Forum Discussion
Editing transcripts: Removing extra lines of data from export
- Jan 03, 2020
Agentjh dhthompson mdlau - I just created a short web utility to clean up the Stream transcript VTT files for when you just want to get the text from the file without the metadata, time codes, and blank lines.
I linked the utility from the bottom of this help doc page: https://aka.ms/StreamVTTCleaner
Give it a try and see if this is useful for you.
The web utility I created is just a quick workaround, ideally this would be built into Stream itself directly. You should add your comments and votes to this idea in our ideas forum: https://techcommunity.microsoft.com/t5/microsoft-stream-ideas/allow-export-of-transcript/idi-p/205468
dhthompson, I found a workaround. Download the script at Stream. Select all and copy and paste into Excel. Do a find and replace on "NOTE*" and replace with nothing (blank). Then do the same for "*-*". That should get rid of everything but the text. Then to get rid of the blank rows, do ctrl G to open the "Go to" popup. Click "Special". Select "Blanks". In the Home menu of Excel, go to the "Cells" section. Click the "Delete" drop down and select "delete sheet rows". Then I copied the text to Word and read through it. Still not great but a lot better than with all the data between the transcript text. Hope that helps.
Agentjh This is amazing! For anyone else who found it pasted in word from Excel into lots of pages where each line was a handful of words long...I found one more step was necessary because I ended up with 55 pages because of a zillion hard returns.

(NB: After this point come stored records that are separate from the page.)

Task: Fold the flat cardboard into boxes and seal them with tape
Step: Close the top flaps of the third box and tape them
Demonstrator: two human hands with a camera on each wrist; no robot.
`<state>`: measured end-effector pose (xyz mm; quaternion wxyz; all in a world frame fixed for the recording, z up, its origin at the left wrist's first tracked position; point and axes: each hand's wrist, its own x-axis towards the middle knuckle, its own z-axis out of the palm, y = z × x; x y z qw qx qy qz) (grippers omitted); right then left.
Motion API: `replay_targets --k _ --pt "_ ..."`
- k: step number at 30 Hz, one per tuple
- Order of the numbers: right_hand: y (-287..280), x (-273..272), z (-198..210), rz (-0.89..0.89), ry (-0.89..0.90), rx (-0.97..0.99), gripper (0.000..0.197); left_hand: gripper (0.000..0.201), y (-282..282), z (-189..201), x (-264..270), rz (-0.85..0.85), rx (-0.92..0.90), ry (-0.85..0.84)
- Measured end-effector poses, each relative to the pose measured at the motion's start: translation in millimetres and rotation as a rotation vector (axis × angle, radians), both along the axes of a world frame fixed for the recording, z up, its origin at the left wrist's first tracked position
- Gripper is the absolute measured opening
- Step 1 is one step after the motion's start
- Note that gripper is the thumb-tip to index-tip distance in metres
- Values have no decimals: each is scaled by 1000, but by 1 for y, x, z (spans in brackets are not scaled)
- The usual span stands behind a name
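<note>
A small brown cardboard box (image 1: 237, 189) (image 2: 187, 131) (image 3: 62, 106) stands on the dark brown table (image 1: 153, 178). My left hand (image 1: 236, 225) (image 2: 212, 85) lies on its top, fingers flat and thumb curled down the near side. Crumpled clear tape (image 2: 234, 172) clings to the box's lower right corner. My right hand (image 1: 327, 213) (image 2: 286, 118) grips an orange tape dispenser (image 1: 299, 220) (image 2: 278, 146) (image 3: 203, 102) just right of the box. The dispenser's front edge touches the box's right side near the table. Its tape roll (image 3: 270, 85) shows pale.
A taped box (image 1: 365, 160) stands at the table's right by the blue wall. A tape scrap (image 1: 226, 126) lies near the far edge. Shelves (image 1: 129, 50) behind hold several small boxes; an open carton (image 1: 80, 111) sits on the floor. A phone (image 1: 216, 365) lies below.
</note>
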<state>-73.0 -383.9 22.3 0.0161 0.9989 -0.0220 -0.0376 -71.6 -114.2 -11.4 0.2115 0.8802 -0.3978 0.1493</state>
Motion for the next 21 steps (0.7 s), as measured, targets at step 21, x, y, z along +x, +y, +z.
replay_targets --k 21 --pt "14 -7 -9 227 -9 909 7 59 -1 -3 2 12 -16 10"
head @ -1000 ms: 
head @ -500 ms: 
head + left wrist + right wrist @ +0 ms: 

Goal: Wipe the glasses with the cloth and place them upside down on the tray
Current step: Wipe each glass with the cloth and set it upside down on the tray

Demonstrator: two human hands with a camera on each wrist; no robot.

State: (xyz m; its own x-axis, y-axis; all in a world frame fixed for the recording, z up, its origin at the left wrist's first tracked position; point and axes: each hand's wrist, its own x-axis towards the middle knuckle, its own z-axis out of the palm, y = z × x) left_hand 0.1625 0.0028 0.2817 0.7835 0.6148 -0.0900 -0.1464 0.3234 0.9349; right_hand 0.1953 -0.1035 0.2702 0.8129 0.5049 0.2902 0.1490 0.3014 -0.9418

I then needed to delete the hard returns in Word.
1. Navigate to Find and Replace
2. Click on the gear icon to go to advanced Find and Replace
3. In the Replace section click on Special, and select Paragraph Mark
4. Enter the paragraph mark symbol in in the Find What field "^p".
5. Replace with: enter a blank (hit the space bar).
This reduced the text to 14 pages, and now some fun editing ensues.